TASK TO CARRY OUT: Quote exactly and only this range of lines in the data below: the line that holds "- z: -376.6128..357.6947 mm" to the line that holds "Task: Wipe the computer", both included.

* * * * * * *

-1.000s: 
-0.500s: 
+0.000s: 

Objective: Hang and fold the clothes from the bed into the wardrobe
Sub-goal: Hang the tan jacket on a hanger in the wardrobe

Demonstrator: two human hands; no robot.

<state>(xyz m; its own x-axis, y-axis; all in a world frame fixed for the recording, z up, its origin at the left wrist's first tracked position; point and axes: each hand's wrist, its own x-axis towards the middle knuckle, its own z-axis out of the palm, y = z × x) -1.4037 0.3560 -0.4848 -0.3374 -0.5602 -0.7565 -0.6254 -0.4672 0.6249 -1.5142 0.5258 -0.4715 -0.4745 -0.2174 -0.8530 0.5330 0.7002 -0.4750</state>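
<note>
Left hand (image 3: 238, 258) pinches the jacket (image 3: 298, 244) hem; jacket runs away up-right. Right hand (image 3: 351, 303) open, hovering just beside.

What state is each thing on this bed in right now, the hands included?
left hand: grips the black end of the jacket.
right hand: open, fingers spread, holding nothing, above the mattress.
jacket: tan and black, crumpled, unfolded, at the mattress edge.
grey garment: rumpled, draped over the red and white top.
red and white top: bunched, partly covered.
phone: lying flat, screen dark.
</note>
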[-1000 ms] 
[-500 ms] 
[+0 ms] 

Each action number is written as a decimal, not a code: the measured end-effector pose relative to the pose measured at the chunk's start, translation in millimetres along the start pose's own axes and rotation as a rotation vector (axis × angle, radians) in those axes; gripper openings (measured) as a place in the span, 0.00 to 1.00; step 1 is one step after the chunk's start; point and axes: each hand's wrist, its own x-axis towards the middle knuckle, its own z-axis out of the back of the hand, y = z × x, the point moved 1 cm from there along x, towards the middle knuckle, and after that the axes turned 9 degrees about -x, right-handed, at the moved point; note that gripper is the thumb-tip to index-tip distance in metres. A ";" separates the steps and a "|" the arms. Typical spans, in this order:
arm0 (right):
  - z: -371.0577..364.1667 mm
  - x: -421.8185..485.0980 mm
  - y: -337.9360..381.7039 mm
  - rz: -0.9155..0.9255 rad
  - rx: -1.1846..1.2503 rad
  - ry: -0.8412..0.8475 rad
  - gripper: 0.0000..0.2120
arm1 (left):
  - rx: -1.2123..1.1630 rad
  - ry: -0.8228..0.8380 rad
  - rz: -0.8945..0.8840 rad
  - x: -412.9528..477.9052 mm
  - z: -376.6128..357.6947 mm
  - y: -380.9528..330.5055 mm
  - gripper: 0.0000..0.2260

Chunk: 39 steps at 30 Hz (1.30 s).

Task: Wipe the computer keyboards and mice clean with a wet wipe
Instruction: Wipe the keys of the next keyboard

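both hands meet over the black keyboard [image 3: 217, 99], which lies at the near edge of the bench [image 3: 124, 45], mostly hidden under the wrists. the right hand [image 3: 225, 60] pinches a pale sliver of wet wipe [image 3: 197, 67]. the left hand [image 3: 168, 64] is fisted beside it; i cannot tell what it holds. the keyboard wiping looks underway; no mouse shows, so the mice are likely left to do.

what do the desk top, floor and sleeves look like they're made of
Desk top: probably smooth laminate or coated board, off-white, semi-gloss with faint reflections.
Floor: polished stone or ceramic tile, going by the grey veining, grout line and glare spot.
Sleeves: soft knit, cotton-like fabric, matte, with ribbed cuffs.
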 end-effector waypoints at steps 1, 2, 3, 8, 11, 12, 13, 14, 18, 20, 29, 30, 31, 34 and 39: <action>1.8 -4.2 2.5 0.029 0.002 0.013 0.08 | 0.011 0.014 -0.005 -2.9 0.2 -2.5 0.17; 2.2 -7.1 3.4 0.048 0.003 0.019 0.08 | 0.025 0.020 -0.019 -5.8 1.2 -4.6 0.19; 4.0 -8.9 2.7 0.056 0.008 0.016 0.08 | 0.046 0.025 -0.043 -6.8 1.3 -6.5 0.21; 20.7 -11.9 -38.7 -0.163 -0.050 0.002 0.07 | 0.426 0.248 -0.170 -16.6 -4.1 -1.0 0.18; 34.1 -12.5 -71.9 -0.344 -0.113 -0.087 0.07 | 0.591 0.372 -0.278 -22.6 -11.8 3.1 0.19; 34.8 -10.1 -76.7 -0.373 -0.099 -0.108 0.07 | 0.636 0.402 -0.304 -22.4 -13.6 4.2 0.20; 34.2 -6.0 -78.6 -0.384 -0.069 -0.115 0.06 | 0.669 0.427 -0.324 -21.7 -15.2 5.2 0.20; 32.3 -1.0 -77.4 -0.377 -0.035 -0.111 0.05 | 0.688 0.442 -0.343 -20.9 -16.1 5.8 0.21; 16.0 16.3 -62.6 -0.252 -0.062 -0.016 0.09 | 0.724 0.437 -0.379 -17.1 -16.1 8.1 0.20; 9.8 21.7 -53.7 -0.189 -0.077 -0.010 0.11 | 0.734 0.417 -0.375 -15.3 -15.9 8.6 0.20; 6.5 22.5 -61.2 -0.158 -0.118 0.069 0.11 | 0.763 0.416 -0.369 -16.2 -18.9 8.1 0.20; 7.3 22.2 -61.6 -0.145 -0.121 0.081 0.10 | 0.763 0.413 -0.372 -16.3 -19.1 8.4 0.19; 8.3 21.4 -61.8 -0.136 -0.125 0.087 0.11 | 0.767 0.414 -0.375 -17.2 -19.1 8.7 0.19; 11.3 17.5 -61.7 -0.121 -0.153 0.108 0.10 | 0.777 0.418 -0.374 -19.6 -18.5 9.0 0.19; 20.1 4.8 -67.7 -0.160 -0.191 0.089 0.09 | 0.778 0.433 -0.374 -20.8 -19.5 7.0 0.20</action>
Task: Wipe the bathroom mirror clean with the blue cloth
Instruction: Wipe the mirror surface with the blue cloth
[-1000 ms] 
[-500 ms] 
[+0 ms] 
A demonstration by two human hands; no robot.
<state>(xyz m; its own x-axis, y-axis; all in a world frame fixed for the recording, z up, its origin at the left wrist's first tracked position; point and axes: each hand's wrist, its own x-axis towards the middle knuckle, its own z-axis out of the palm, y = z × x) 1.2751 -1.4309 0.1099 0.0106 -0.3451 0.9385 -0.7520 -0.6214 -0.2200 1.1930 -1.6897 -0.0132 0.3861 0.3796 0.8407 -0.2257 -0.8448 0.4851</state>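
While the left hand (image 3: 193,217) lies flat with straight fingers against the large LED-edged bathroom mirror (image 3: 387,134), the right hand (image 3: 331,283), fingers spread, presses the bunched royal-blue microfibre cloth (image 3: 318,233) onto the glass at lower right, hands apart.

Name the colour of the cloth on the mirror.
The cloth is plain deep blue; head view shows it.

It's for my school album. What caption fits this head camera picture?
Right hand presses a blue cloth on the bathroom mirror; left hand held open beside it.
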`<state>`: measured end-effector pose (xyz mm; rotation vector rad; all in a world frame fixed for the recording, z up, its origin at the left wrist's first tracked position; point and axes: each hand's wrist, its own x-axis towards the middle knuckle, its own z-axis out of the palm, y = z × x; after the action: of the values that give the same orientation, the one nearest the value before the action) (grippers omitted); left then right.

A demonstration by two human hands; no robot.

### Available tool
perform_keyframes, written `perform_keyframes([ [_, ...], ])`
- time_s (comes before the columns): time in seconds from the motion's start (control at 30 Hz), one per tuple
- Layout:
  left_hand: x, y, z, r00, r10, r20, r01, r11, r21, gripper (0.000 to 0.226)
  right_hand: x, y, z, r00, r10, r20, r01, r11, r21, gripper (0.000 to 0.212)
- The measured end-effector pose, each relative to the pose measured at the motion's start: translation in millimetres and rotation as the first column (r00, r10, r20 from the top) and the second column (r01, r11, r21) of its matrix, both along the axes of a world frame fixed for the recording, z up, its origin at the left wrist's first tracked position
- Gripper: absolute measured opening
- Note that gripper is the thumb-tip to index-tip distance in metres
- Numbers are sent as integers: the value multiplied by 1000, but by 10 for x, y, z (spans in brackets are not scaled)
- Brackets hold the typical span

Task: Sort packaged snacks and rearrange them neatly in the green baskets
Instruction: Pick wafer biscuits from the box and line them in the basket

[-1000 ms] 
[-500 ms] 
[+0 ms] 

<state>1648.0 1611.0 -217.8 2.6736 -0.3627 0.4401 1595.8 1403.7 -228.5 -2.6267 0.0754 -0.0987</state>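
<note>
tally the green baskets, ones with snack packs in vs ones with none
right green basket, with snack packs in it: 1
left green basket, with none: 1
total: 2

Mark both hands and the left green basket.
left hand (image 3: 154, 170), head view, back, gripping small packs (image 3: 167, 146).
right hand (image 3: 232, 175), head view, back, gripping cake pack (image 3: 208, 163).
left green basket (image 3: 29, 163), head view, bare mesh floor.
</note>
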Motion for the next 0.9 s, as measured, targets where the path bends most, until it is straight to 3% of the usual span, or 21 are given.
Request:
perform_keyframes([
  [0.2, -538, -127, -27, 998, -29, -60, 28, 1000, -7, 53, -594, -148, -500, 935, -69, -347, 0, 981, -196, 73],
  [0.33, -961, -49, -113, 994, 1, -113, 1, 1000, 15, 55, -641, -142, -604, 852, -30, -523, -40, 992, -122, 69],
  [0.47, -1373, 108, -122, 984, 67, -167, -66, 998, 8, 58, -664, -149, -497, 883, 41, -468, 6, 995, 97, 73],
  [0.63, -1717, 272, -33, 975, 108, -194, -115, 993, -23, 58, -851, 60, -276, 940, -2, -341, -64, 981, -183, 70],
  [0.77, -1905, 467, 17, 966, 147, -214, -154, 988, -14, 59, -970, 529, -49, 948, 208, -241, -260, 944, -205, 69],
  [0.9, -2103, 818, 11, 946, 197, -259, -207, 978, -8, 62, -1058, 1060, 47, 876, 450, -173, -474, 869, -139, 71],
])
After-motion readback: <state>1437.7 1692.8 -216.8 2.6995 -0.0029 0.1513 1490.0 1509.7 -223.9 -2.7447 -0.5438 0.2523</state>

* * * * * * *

SOLVED EXERCISE:
  - z: -376.6128..357.6947 mm
  - y: -380.9528..330.5055 mm
  - gripper: 0.0000..0.2260

Chunk: 39 steps at 30 Hz (1.30 s).

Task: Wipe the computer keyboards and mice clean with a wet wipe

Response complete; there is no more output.